Environmental concern has increasingly come into focus in the design of
policies for sustainable growth and development in Nigeria, as elsewhere in the
world. Hence, Nigeria has now put together a set of environmental policies and
strategies that are of important relevance to agriculture.
Macroeconomic Policies
The key components of macroeconomic policies are
fiscal, monetary and trade policies.
Fiscal Policies: These focus on budgetary, tax and debt management
policy instruments. Budgetary policy influences economic stability and rate of
inflation in the economy. These, in turn, influence the climate for the flow of
investment, especially foreign private investment. Tax policies that focus on
personal and corporate tax rates, tax reliefs, and other tax concessions are
key incentives (or disincentives) factors affecting consumption and investment
decisions. A favorable corporate tax policy regime enhances after-tax profits
and, to that extent, may promote increased investment. A country's external
debt burden affects its international credit rating and its capacity to finance
public investment. International credit rating affects the flow of foreign
private investment while the level and quality of public investment directly
affect the flow of both foreign and domestic private investment.

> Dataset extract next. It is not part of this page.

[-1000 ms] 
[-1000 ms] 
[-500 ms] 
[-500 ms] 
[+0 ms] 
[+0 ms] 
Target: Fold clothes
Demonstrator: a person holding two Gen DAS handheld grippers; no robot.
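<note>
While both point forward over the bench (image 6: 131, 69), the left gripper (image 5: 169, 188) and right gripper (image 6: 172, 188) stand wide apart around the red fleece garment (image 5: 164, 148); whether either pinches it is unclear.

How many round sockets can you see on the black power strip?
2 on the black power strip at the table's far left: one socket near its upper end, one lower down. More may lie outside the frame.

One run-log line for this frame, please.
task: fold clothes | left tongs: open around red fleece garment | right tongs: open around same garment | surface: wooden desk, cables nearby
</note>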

Monetary Policies: In general, monetary policies refer to the combination of measures
designed to regulate the value, supply and cost of money in the economy, in
consonance with the expected level of economic activity. Liquidity, interest
rates and foreign exchange rates are the channels through which monetary policy
influences economic activities. Liquidity is affected
by money supply. Money supply influences credit supply and interest rate (cost
of capital). Interest rate, in turn, influences consumption, savings and
investment decisions in the economy. Basically, the existence of interest and
exchange rate differentials, resulting from monetary policy measures, induces
substitution between domestic and foreign assets (foreign currencies, bonds,
securities real estate, etc) as well as domestic and foreign goods and services
(CBN, 1997). Since 1986, the main instruments of market-based monetary policies
have included the open market operations (OMO), changes in reserve requirements
and discount policy. Open market operations involve the discretionary power of
the CBN to purchase or sell securities in the financial markets in order to
influence the volume of liquidity and levels of interest rates that ultimately
affect money supply.
The sale of financial instruments by
the CBN restricts the capacity of banks to extend credit, thereby affecting
inflation and interest rates. The reverse is the case when financial
instruments are purchased.
Trade Policies: These are a very important component
of structural adjustment policies. The main focus of trade policies is on
measures to regulate export and import trade through such measures as tariffs,
export and import quotas and prohibitions. They influence the investment
climate in many ways. For example, a liberal trade policy constitutes an
incentive for foreign investors who may need to import raw materials and / or
export products. But a protectionist trade policy may also serve as an
incentive for investors in non-tradable products that are largely locally
consumed, or investors in import -substitute products.
Institutions
According to the World Development Report (2002), institutions are
rules, enforcement mechanisms and organizations put in place in an economy.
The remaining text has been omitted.